• _Work order_:
Below is a listing; repeat exactly the lines from the one containing "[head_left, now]" to the one containing "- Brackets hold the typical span", both included.

Data below below:

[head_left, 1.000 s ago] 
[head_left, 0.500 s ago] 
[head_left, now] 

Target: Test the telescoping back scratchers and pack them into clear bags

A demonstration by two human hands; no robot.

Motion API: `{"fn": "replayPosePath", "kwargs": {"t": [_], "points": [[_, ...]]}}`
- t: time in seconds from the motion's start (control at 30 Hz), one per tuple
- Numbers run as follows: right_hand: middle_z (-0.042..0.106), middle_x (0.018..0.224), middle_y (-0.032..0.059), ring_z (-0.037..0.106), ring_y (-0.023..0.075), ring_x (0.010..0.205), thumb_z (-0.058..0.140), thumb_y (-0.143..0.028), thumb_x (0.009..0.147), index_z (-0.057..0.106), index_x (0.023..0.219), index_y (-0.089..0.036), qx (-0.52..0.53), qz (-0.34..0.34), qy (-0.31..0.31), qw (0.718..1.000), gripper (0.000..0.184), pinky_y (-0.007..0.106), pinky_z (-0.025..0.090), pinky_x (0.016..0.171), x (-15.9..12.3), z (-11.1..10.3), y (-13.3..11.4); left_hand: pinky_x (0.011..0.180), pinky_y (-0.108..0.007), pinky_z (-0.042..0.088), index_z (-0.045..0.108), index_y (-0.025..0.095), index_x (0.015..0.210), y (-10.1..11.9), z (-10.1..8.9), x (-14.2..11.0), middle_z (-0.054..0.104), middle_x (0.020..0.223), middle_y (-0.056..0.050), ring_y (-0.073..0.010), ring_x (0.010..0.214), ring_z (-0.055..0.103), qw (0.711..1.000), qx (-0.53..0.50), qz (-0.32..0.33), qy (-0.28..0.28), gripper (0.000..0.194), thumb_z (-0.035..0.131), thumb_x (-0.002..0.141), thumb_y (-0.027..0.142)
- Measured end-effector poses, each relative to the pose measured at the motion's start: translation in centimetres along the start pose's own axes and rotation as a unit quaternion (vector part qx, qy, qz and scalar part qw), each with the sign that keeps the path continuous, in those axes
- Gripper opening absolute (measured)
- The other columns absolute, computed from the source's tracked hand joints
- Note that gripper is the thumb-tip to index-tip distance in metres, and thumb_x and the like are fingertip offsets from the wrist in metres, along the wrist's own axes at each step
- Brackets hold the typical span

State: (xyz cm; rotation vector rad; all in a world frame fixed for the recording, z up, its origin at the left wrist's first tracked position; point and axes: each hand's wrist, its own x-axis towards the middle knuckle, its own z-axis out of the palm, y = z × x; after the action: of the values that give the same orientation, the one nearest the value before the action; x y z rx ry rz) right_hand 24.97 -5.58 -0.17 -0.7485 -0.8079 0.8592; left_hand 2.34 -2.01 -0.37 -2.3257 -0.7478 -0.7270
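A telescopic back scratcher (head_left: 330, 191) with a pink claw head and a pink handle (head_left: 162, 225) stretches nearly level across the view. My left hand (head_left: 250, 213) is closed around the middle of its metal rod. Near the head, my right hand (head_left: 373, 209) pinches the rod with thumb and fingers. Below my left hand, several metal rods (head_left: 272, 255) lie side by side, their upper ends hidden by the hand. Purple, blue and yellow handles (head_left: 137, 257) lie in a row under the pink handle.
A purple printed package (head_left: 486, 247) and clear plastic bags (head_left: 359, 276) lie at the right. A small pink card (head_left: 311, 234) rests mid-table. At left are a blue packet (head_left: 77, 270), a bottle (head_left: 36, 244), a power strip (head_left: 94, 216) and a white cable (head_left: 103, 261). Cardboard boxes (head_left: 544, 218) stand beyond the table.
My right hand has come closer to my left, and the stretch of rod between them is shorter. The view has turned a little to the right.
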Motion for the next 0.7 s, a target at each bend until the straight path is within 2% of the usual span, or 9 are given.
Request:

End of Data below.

• _Answer space_:
[head_left, now] 

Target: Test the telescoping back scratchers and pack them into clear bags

A demonstration by two human hands; no robot.

Motion API: `{"fn": "replayPosePath", "kwargs": {"t": [_], "points": [[_, ...]]}}`
- t: time in seconds from the motion's start (control at 30 Hz), one per tuple
- Numbers run as follows: right_hand: middle_z (-0.042..0.106), middle_x (0.018..0.224), middle_y (-0.032..0.059), ring_z (-0.037..0.106), ring_y (-0.023..0.075), ring_x (0.010..0.205), thumb_z (-0.058..0.140), thumb_y (-0.143..0.028), thumb_x (0.009..0.147), index_z (-0.057..0.106), index_x (0.023..0.219), index_y (-0.089..0.036), qx (-0.52..0.53), qz (-0.34..0.34), qy (-0.31..0.31), qw (0.718..1.000), gripper (0.000..0.184), pinky_y (-0.007..0.106), pinky_z (-0.025..0.090), pinky_x (0.016..0.171), x (-15.9..12.3), z (-11.1..10.3), y (-13.3..11.4); left_hand: pinky_x (0.011..0.180), pinky_y (-0.108..0.007), pinky_z (-0.042..0.088), index_z (-0.045..0.108), index_y (-0.025..0.095), index_x (0.015..0.210), y (-10.1..11.9), z (-10.1..8.9), x (-14.2..11.0), middle_z (-0.054..0.104), middle_x (0.020..0.223), middle_y (-0.056..0.050), ring_y (-0.073..0.010), ring_x (0.010..0.214), ring_z (-0.055..0.103), qw (0.711..1.000), qx (-0.53..0.50), qz (-0.32..0.33), qy (-0.28..0.28), gripper (0.000..0.194), thumb_z (-0.035..0.131), thumb_x (-0.002..0.141), thumb_y (-0.027..0.142)
- Measured end-effector poses, each relative to the pose measured at the motion's start: translation in centimetres along the start pose's own axes and rotation as a unit quaternion (vector part qx, qy, qz and scalar part qw), each with the sign that keeps the path continuous, in those axes
- Gripper opening absolute (measured)
- The other columns absolute, computed from the source's tracked hand joints
- Note that gripper is the thumb-tip to index-tip distance in metres, and thumb_x and the like are fingertip offsets from the wrist in metres, along the wrist's own axes at each step
- Brackets hold the typical span

What the exercise asked for is now done.